EXERCISE PROMPT:
Search the entries below. Return every line that has "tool" in it.

= = =

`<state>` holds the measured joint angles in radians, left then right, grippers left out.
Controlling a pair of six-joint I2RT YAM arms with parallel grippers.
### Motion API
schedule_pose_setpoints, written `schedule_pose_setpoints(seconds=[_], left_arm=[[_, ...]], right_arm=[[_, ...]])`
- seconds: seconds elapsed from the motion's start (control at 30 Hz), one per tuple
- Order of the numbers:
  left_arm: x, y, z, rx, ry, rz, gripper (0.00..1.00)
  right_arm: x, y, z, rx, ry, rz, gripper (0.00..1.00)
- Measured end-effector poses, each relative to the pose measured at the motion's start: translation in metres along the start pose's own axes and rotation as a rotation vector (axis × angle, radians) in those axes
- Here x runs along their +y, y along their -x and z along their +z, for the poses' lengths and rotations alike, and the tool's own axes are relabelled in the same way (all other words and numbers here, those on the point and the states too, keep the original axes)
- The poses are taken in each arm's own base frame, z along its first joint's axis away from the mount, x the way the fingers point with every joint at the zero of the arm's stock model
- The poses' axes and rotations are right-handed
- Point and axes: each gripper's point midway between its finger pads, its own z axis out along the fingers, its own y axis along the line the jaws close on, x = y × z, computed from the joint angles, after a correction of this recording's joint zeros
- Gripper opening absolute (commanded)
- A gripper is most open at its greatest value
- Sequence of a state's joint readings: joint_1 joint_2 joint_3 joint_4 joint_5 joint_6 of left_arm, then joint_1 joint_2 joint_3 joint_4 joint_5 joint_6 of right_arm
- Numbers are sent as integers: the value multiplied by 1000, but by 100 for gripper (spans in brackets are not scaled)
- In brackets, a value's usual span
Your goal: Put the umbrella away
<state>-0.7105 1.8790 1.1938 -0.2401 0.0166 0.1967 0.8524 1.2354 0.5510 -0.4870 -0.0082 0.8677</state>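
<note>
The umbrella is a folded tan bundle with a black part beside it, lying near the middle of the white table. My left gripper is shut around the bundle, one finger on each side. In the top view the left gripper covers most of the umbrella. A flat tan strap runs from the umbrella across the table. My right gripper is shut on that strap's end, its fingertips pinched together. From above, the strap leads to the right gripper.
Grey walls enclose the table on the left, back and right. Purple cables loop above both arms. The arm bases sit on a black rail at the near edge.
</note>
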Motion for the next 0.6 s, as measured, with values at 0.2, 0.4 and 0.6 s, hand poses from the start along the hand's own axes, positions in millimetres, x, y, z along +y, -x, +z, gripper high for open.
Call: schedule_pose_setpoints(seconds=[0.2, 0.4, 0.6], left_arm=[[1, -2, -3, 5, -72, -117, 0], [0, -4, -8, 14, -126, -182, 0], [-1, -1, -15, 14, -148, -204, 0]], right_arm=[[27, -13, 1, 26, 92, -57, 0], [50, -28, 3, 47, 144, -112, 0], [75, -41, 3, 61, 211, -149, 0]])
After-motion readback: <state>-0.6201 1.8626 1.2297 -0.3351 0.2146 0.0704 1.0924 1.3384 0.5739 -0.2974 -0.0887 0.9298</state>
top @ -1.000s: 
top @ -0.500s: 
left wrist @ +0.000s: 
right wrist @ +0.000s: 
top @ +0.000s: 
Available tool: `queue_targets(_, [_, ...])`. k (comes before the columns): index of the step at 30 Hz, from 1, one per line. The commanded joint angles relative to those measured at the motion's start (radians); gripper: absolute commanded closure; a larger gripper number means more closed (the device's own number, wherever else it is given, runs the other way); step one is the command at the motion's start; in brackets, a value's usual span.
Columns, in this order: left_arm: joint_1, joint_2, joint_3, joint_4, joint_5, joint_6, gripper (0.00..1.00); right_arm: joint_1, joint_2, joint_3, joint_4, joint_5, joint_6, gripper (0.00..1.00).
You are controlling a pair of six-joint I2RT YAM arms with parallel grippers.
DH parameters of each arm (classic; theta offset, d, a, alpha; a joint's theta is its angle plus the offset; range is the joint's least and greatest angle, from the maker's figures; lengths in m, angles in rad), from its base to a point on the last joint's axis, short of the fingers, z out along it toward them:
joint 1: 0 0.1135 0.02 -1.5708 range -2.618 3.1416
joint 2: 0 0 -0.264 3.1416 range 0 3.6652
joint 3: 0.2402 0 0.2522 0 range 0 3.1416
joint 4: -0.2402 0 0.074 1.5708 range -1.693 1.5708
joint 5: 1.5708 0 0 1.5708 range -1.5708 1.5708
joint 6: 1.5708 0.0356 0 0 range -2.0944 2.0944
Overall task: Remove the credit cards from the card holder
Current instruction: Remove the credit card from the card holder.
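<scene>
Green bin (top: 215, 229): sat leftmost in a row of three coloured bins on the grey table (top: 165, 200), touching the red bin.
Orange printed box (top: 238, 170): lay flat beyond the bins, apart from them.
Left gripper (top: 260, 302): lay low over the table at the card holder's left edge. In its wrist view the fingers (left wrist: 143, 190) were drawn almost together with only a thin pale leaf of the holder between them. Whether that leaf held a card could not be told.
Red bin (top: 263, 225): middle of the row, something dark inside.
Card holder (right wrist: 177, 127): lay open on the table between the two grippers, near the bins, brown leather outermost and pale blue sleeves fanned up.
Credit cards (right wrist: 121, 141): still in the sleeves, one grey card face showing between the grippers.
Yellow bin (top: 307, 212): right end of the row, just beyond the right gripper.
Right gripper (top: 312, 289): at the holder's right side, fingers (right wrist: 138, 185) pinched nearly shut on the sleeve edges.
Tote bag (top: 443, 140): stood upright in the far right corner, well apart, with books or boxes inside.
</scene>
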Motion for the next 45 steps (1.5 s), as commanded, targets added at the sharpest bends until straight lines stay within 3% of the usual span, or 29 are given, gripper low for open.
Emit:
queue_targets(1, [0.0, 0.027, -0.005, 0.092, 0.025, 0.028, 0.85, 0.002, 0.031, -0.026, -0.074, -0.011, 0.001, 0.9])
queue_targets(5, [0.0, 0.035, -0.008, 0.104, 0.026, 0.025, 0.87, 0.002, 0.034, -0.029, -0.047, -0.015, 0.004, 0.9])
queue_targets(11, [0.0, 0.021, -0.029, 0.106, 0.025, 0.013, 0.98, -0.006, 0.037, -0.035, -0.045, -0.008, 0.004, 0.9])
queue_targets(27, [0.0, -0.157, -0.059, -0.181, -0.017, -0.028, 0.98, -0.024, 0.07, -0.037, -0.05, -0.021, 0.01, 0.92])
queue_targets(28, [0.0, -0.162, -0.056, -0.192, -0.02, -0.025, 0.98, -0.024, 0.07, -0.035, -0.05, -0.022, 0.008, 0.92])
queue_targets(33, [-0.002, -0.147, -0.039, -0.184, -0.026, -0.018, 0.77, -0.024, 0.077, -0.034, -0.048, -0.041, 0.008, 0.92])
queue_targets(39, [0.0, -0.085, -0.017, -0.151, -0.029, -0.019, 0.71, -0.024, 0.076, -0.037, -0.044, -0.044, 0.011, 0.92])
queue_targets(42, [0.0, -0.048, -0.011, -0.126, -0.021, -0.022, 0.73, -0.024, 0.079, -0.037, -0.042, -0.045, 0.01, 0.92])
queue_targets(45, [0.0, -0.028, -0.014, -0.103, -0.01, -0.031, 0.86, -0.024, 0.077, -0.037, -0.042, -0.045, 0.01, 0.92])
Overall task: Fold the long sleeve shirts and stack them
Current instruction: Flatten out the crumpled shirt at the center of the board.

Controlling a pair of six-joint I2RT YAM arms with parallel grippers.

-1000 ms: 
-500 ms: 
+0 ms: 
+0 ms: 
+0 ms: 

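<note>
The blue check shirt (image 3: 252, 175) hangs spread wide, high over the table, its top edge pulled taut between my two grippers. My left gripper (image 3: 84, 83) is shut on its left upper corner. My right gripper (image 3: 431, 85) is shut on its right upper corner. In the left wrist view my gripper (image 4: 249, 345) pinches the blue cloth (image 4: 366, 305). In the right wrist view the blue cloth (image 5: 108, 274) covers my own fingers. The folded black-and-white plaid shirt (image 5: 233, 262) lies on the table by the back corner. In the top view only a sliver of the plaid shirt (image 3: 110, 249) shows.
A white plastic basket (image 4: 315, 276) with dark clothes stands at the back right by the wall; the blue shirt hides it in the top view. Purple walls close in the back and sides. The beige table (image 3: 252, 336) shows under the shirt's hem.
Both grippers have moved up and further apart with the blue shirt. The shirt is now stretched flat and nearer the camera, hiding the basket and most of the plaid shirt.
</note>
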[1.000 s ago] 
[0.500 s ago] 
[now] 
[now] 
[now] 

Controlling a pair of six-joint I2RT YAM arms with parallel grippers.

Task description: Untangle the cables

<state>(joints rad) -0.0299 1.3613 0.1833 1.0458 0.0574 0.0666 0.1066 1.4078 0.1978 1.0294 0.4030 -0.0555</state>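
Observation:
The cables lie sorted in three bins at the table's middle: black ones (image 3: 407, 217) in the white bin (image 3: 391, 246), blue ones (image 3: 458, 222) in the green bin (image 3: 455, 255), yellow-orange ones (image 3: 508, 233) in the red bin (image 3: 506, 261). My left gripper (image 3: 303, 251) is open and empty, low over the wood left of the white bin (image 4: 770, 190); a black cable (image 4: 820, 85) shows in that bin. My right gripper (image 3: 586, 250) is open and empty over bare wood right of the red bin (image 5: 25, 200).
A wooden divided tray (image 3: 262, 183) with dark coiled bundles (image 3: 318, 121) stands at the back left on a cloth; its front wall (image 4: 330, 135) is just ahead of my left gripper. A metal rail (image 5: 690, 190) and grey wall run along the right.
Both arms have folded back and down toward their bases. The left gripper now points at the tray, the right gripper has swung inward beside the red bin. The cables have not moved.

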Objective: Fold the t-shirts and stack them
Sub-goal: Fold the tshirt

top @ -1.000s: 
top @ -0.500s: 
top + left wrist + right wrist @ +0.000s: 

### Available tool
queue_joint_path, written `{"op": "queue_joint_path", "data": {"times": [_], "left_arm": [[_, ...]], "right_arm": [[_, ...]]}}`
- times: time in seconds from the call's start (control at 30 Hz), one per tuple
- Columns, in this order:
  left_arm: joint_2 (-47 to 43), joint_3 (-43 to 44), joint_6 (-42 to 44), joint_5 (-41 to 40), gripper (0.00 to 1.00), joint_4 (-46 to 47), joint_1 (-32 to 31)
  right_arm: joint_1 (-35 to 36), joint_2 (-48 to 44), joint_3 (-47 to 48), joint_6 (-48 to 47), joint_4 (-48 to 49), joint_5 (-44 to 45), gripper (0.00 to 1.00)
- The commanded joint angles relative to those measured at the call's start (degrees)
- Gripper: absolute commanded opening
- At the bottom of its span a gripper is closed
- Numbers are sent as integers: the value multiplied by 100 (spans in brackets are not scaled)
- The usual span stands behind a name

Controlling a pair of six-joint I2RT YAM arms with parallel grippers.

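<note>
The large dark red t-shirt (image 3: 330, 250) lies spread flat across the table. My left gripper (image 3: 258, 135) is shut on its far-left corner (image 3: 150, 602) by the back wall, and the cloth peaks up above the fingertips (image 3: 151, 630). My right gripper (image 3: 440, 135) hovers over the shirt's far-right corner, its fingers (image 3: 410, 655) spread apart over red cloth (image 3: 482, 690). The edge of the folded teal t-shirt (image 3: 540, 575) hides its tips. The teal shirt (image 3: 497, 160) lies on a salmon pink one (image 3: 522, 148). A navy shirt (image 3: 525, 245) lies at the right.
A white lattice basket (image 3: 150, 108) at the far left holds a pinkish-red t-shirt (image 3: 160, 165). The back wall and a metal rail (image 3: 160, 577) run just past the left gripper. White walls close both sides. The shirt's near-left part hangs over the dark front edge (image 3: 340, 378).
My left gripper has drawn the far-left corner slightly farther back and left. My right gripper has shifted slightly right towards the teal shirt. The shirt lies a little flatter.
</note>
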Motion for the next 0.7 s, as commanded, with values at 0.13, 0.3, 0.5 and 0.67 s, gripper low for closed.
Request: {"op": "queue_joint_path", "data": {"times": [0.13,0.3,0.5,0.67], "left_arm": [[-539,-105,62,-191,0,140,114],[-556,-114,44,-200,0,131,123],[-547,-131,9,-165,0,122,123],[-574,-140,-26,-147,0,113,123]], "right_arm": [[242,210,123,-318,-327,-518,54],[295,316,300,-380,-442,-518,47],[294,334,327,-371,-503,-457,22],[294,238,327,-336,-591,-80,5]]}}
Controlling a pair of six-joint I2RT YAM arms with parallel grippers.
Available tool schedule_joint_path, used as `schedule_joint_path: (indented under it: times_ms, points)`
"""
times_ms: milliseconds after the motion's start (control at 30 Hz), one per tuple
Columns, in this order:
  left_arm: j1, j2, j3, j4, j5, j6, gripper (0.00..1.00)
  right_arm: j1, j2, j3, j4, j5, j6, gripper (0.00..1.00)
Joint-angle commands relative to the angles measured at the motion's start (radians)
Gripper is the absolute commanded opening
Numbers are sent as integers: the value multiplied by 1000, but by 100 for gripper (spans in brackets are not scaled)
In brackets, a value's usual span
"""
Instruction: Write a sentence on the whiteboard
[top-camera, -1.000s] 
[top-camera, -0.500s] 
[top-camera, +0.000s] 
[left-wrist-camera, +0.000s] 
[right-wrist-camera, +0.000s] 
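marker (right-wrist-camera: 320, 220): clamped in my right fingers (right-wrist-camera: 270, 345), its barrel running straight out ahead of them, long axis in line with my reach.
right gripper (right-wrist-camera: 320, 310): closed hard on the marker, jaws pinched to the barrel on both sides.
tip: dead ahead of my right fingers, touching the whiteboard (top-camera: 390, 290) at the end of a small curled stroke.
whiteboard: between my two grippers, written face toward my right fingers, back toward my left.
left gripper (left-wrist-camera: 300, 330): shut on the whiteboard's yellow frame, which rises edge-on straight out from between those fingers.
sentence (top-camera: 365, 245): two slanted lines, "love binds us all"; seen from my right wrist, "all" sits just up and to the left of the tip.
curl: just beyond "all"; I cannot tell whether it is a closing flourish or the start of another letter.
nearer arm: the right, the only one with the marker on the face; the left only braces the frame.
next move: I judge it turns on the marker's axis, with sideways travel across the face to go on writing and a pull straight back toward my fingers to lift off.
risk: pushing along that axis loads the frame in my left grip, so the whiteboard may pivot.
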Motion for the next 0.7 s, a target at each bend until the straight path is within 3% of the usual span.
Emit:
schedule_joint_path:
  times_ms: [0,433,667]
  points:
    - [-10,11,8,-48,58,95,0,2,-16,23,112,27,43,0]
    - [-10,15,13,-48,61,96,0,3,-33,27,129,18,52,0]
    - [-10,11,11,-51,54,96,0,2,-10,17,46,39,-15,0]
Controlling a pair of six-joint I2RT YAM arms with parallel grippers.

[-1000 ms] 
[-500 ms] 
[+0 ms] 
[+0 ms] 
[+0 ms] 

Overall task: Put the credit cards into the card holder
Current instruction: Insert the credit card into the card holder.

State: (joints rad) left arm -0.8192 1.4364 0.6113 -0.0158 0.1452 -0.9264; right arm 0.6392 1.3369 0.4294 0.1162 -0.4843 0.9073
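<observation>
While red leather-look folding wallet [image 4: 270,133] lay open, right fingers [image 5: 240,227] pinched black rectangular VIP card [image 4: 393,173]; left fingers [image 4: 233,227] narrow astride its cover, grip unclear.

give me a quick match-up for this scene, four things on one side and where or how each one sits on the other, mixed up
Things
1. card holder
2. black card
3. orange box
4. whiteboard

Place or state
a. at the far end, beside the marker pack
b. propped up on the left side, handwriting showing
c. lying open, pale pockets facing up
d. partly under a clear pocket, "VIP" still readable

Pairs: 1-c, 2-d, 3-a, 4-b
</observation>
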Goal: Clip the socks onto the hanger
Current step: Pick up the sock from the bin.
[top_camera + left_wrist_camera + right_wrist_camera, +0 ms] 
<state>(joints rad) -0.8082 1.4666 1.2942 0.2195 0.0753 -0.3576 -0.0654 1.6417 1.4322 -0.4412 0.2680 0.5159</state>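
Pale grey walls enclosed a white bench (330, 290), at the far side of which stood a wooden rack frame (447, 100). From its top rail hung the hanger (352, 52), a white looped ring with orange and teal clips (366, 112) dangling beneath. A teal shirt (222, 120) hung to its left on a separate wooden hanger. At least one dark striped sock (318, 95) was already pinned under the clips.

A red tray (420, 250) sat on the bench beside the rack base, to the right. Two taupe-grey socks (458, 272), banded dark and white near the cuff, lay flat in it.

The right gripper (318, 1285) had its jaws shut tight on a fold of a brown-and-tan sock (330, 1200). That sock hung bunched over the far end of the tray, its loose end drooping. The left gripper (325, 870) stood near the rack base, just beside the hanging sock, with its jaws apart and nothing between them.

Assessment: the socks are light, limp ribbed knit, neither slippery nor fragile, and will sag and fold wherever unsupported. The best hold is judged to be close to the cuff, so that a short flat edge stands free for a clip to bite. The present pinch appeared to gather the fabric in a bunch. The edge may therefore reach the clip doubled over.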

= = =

FINAL ANSWER:
- Here x runs along their +y, y along their -x and z along their +z, for the poses' lengths and rotations alike, and the tool's own axes are relabelled in the same way (all other words and numbers here, those on the point and the states too, keep the original axes)
Available tool: `queue_targets(_, [_, ...])`. k (comes before the columns): index of the step at 30 Hz, from 1, one per line. The commanded joint angles relative to those measured at the motion's start (radians); gripper: absolute commanded closure; a larger gripper number means more closed (the device's own number, wherever else it is given, runs the other way); step one is the command at the motion's start; in brackets, a value's usual span.
### Available tool
Available tool schedule_joint_path, used as `schedule_joint_path: (indented under it: times_ms, points)`

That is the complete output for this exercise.